▶ [Source information]:
═══
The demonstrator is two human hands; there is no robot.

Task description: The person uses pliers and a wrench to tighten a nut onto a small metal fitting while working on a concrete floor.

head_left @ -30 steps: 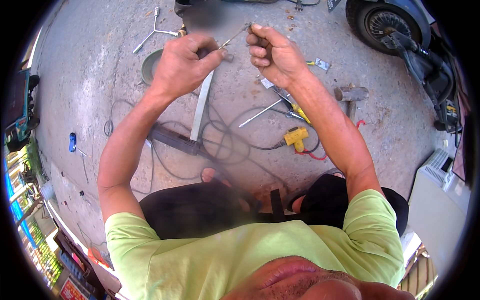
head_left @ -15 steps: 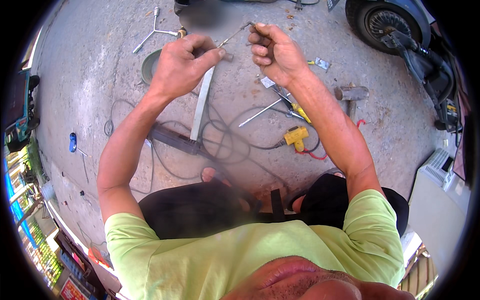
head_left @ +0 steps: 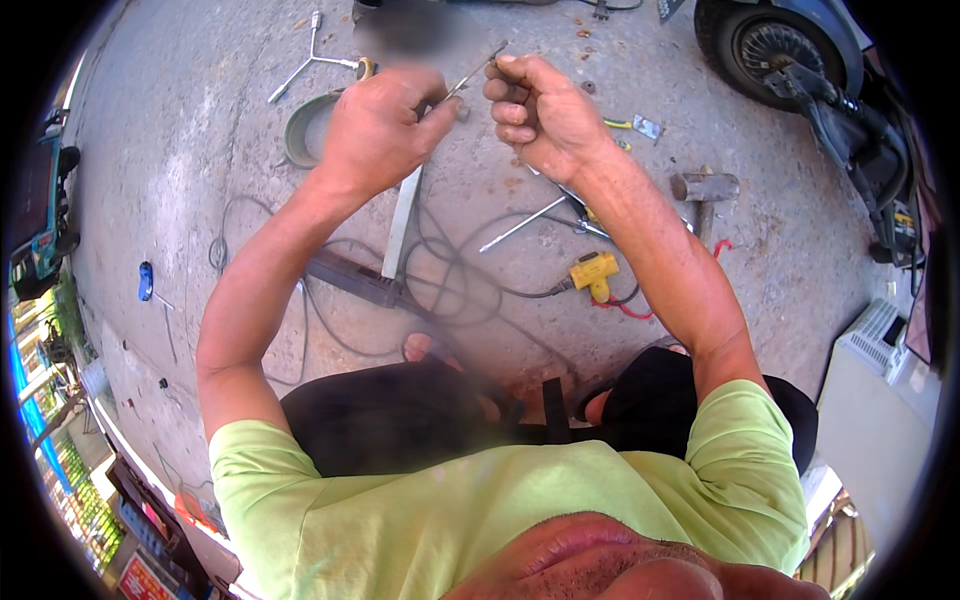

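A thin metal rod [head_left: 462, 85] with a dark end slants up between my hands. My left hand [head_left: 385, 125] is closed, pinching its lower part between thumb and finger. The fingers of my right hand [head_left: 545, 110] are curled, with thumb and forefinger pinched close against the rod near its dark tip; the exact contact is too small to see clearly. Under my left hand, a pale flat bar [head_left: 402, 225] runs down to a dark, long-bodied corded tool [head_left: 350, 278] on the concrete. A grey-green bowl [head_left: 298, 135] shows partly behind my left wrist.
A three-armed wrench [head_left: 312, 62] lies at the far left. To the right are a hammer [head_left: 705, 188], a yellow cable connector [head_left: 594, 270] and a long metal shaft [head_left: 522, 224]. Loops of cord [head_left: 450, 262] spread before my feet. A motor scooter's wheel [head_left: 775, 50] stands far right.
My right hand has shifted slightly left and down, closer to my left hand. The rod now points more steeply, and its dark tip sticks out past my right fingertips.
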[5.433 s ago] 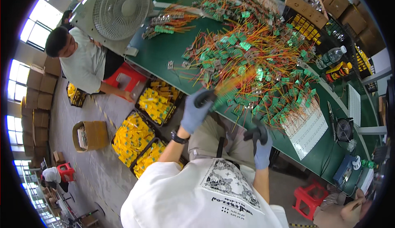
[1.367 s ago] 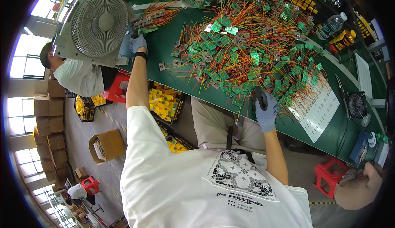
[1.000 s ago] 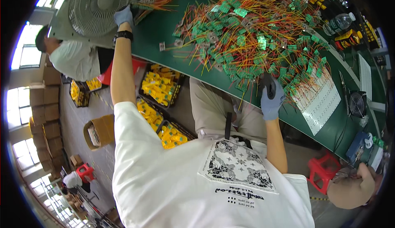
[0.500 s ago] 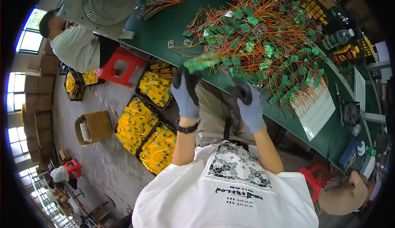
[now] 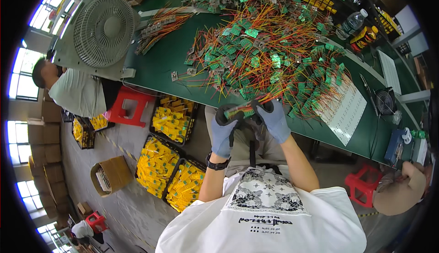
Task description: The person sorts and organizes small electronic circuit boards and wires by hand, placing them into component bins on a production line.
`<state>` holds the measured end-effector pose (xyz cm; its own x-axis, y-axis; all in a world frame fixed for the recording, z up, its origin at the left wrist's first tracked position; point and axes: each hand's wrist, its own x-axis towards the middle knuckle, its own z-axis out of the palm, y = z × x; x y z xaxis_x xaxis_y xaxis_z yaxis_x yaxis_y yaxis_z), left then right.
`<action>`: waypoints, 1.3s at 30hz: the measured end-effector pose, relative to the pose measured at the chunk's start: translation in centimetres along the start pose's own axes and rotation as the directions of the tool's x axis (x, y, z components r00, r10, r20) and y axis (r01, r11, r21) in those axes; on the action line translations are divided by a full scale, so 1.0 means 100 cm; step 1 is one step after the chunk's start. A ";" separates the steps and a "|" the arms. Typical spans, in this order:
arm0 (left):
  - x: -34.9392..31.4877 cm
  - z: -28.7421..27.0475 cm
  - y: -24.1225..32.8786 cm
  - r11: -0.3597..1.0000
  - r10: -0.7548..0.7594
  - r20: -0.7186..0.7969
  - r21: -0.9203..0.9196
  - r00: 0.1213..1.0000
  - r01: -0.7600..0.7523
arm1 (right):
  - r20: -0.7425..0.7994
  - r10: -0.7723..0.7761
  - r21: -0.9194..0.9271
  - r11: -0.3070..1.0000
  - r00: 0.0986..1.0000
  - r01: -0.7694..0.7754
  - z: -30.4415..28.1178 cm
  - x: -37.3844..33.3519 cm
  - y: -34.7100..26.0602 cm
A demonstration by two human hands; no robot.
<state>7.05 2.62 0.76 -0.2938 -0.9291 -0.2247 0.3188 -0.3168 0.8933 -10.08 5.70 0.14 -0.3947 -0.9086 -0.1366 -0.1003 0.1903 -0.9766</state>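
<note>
Just in front of the table's near edge, a bundle of green circuit boards point(image 5: 243, 111) with red and yellow wires lies between my two gloved hands. My left hand point(image 5: 224, 127), in a grey glove with dark fingers, is closed around its left end. My right hand point(image 5: 273, 119), gloved the same way, has its fingers closed at the right end, where the wires come out. The fingers partly hide the bundle. Beyond both hands, a big tangled heap of wired circuit boards point(image 5: 256, 56) spreads over the green table point(image 5: 164, 74).
A white perforated board point(image 5: 343, 111) lies right of the heap, near a small black fan point(image 5: 385, 101). A large fan point(image 5: 103, 31) stands at the left. Black crates of yellow parts point(image 5: 157, 164) and a cardboard box point(image 5: 112, 175) are on the floor. A person point(image 5: 77, 90) sits at left.
My left hand has brought the bundle right and down, toward me. The right hand, apart from it before, has closed on its other end. The whole view has shifted a little.
</note>
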 end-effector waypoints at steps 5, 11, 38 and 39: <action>0.008 0.028 0.005 0.992 -0.018 -0.005 -0.124 1.000 0.017 | -0.016 -0.116 -0.258 0.960 0.993 0.107 -0.012 0.001 -0.024; 0.048 0.064 0.005 0.703 0.448 0.085 0.582 0.890 -0.409 | 0.101 -0.635 -0.725 0.481 0.766 0.494 -0.027 0.043 -0.031; 0.056 0.081 0.009 0.983 0.183 -0.049 -0.023 0.982 -0.184 | -0.407 -0.345 -0.515 0.852 0.846 0.100 -0.048 0.043 -0.039; 0.050 0.082 0.011 0.994 0.105 -0.024 -0.008 0.994 -0.105 | -0.358 -0.298 -0.391 0.908 0.885 0.147 -0.049 0.031 -0.038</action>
<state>-1.41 -0.77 3.80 -0.2373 -0.9615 -0.1387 0.3552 -0.2187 0.9088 -15.43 3.95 4.23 -0.6466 -0.7275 0.2294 -0.5066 0.1847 -0.8422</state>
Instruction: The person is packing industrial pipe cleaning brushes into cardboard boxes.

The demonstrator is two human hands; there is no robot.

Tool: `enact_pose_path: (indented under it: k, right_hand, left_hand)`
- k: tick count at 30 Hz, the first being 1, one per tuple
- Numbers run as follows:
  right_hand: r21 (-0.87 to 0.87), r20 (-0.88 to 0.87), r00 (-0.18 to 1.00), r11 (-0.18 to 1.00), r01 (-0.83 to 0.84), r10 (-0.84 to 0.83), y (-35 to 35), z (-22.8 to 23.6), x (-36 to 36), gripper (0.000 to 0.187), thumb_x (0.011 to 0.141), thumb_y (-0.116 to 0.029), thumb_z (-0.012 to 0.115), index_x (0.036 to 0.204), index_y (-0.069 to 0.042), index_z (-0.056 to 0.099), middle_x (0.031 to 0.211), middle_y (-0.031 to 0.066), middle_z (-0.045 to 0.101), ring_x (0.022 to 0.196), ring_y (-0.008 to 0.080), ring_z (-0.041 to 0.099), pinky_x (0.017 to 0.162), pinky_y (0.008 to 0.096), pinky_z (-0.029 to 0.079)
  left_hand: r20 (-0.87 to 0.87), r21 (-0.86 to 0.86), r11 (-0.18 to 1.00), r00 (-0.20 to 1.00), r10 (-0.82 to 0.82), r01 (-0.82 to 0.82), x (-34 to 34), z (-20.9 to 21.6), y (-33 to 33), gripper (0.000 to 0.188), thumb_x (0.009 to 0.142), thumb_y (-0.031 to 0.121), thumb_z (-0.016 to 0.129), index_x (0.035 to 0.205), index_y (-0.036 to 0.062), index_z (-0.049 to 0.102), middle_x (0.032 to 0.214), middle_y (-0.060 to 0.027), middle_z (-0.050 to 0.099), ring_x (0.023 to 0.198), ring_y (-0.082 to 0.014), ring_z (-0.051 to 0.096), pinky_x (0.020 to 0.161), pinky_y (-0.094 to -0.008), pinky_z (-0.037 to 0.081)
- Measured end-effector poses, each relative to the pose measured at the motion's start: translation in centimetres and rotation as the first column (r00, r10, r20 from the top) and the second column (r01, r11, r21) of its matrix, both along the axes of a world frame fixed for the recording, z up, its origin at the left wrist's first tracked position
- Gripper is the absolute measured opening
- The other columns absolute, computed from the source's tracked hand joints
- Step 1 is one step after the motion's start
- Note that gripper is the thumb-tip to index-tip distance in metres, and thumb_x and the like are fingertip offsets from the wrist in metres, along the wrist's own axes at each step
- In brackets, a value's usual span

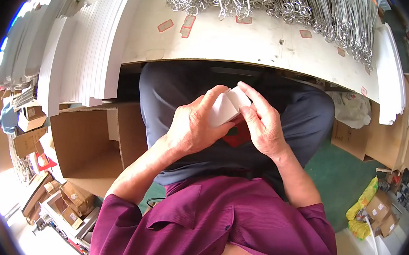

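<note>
A small white carton (224, 111) is in the middle of the frame, held up over the person's lap. It looks like thin, stiff card, smooth and dull, with flat sides and straight folds. The left hand (191, 124) is wrapped around its left side. The right hand (265, 129) pinches its right end, with the thumb and a finger on the edges. The two hands are close together, both holding on to the carton. They cover some of it, so I cannot see its whole shape.

Above them is the pale table (210, 42), flat and hard, with small marks and a few red-edged paper labels (165, 25) on top. Its front edge runs over the knees. Along the top of the frame lies a big heap of shiny metal wires (289, 5), long and thin, with round loops at the ends. At the upper left, long white card pieces (89, 48) stand side by side in a thick row. More white card sheets (391, 69) are at the upper right.

An open brown cardboard box (87, 143) sits left of the legs. The dark, soft trousers (305, 106) fill the space below the table. A wrinkly yellow bag (362, 209) is at the lower right, by the green floor (335, 184).
</note>
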State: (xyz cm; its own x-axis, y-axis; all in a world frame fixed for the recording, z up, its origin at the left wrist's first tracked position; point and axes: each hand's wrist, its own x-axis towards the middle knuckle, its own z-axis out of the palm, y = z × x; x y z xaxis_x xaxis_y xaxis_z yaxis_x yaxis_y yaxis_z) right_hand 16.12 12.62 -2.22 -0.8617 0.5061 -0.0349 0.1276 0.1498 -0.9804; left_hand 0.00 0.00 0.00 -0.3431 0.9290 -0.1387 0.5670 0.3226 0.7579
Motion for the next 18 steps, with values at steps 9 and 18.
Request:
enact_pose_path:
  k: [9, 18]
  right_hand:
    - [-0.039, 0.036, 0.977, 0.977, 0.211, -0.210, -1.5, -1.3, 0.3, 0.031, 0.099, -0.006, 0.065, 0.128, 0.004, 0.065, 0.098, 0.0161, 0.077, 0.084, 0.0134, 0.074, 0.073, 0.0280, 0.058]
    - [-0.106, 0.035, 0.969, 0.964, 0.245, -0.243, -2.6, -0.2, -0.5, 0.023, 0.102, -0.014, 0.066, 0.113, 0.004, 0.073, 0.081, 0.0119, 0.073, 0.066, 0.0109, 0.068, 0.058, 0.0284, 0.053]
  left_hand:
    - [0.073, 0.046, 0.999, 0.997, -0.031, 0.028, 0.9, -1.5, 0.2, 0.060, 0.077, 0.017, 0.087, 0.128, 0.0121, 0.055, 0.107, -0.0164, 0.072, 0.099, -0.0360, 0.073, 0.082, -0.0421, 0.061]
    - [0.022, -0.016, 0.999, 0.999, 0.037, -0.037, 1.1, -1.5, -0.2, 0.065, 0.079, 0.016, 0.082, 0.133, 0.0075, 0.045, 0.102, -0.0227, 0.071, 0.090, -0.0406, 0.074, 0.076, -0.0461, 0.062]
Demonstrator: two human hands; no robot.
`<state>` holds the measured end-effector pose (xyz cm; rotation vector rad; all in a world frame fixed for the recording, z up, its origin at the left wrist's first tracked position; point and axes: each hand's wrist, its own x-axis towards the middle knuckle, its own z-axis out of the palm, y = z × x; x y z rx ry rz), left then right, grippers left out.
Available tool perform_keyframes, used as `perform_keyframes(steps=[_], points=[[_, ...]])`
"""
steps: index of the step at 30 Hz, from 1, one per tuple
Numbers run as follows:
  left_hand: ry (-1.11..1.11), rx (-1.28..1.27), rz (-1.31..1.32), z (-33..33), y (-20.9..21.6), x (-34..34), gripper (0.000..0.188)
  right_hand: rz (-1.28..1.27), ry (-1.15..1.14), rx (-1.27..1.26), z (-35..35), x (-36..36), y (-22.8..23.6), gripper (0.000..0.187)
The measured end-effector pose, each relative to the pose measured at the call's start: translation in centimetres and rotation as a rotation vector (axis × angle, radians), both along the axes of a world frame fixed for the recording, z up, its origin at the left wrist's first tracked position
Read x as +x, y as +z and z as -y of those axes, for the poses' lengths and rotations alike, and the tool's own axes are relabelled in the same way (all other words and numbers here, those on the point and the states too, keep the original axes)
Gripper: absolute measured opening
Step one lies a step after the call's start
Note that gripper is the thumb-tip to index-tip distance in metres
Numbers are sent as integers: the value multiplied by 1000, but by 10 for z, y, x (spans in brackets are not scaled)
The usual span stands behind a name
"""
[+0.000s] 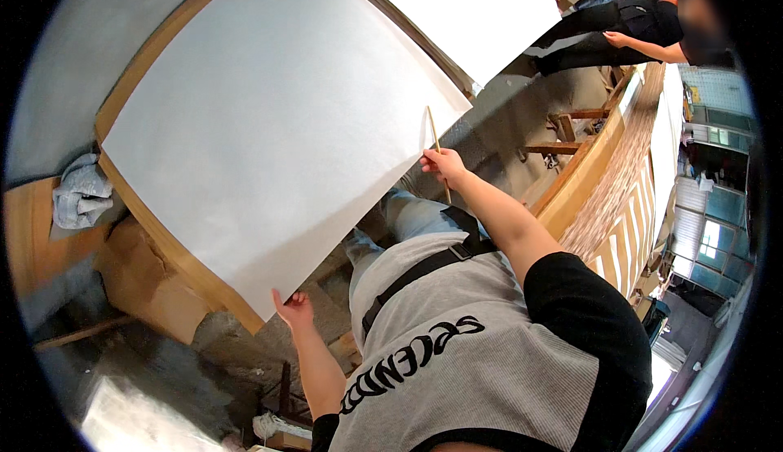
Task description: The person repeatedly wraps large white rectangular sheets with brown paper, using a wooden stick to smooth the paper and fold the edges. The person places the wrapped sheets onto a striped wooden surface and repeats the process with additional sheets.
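Note:
A large white sheet of paper [269,126] lies over a slanted wooden board [175,252]. My left hand [292,308] pinches the sheet's lower corner near the board's edge. My right hand [443,165] holds a thin wooden stick [434,138] and also grips the sheet's right corner. The stick points up across the paper's edge. My grey shirt with a black strap fills the lower middle of the view.
A second white sheet [465,3] lies on another board behind. A crumpled grey cloth [80,193] sits at the left. Another person [628,32] in dark clothes leans at the top right. Wooden frames [587,175] and a concrete floor [506,117] lie to the right.

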<state>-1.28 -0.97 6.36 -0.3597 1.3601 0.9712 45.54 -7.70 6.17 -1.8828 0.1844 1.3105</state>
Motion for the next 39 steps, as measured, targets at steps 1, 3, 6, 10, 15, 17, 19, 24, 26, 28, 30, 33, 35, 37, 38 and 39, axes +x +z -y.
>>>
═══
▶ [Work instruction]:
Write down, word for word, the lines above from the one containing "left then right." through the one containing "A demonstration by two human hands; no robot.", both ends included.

▶ [Exercise result]:
`<state>` holds the measured end-effector pose (xyz cm; its own x-axis, y-axis; all in a world frame fixed for the recording, z up, its origin at the left wrist's first tracked position; point and axes: each hand's wrist, its own x-axis towards the middle knuckle, its own z-axis out of the palm, y = z × x; x y z xaxis_x xaxis_y xaxis_z yaxis_x yaxis_y yaxis_z), left then right.
`<action>`: waypoints, 1.3s at 30hz: the measured end-effector pose, relative to the pose measured at the chunk's start: translation in centimetres along the start pose's own axes and rotation as the directions of the tool's x axis (x, y, z components r00, r10, r20) and y axis (r01, r11, r21) in those axes; on the action line translations are divided by a full scale, so 1.0 means 100 cm; step 1 is one step after the chunk's start. A ";" separates the steps and a "|" the arms. Typical spans, in this order:
arm0 (left):
  - x: -34.9392..31.4877 cm
  - z: -28.7421..27.0475 cm
  - y: -24.1225..32.8786 cm
  - r11: -0.3597..1.0000
  - r10: -0.7548..0.7594
  - r20: -0.7186..0.7969
  - r21: -0.9203..0.9196
  - r00: 0.1213..1.0000
  - r01: -0.7600..0.7523
arm1 (right):
  - r20: -0.7425..0.7994
  - r10: -0.7723..0.7761
  - r21: -0.9194..0.9271
  - r11: -0.3070..1.0000
  - r00: 0.0986..1.0000
  - r01: -0.7694..0.7754
  - z: -30.4415..28.1178 cm
  - x: -37.3844..33.3519 cm
  - y: -34.7100..26.0602 cm
A demonstration by two human hands; no robot.

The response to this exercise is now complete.